● DATASET EXCERPT:
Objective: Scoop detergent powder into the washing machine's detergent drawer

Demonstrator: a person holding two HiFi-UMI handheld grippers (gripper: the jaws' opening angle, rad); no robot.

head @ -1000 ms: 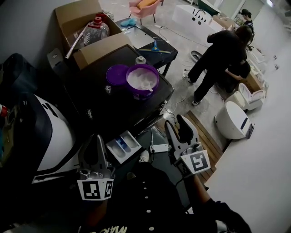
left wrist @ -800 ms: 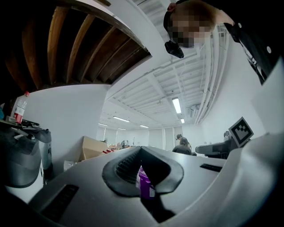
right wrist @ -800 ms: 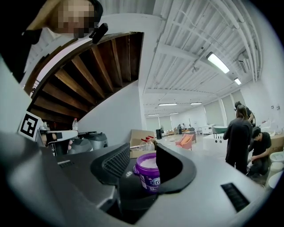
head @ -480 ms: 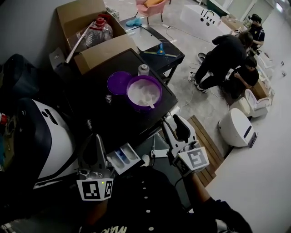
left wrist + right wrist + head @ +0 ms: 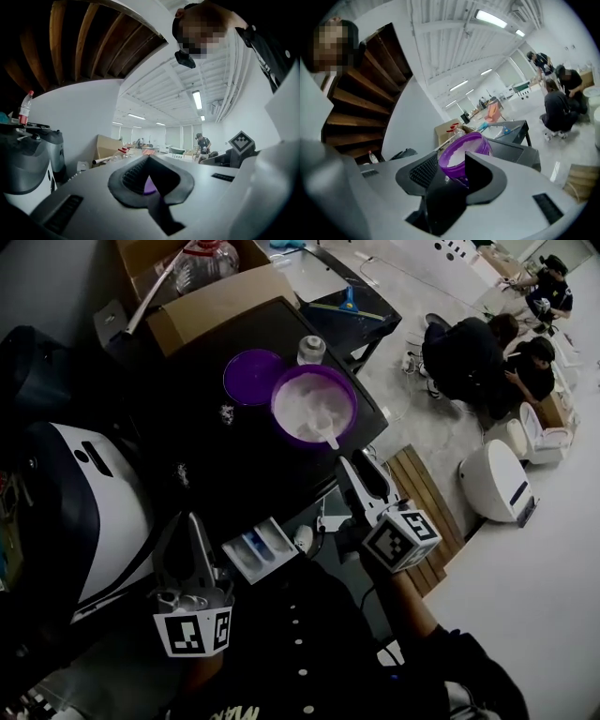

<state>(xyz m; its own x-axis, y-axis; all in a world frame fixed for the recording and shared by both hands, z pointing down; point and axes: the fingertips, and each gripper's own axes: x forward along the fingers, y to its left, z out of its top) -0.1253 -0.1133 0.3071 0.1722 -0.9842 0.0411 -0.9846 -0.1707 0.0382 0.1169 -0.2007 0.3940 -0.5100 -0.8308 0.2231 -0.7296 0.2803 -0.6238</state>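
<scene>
on the dark table (image 5: 211,460), the purple tub (image 5: 282,427) of white powder holds a white scoop (image 5: 324,431), with a purple lid (image 5: 250,380) just beside it. the right gripper (image 5: 362,475) points toward the tub, jaws apart and empty. the left gripper (image 5: 188,527), tips together on nothing, hovers near the open detergent drawer (image 5: 260,547).
</scene>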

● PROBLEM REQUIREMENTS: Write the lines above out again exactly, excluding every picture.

● RESPONSE BELOW:
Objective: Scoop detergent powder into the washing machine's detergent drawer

Demonstrator: a person holding two HiFi-UMI handheld grippers (gripper: the jaws' opening angle, rad); no robot.

head @ -1000 ms: 
left wrist @ -800 ms: 
right wrist @ -800 ms: 
head @ -480 ms: 
left wrist + right wrist + head @ +0 ms: 

<state>(xyz m; its own x-axis, y-axis; all in a world frame fixed for the recording and shared by both hands, z pointing down; point and axes: the fingertips, and each gripper's own axes: x forward along the fingers, y to its left, z out of its top) -0.1253 -0.1133 0.3071 0.1722 -0.9842 0.0411 -0.9846 -0.1707 0.0382 0.1169 -0.2007 0.3940 -0.5100 -0.8308 0.2231 -0.7296 0.2803 -0.6238</state>
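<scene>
on the dark table (image 5: 211,460), the purple tub (image 5: 282,427) of white powder holds a white scoop (image 5: 324,431), with a purple lid (image 5: 250,380) just beside it. the right gripper (image 5: 362,475) points toward the tub, jaws apart and empty. the left gripper (image 5: 188,527), tips together on nothing, hovers near the open detergent drawer (image 5: 260,547).
</scene>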

No additional output is required.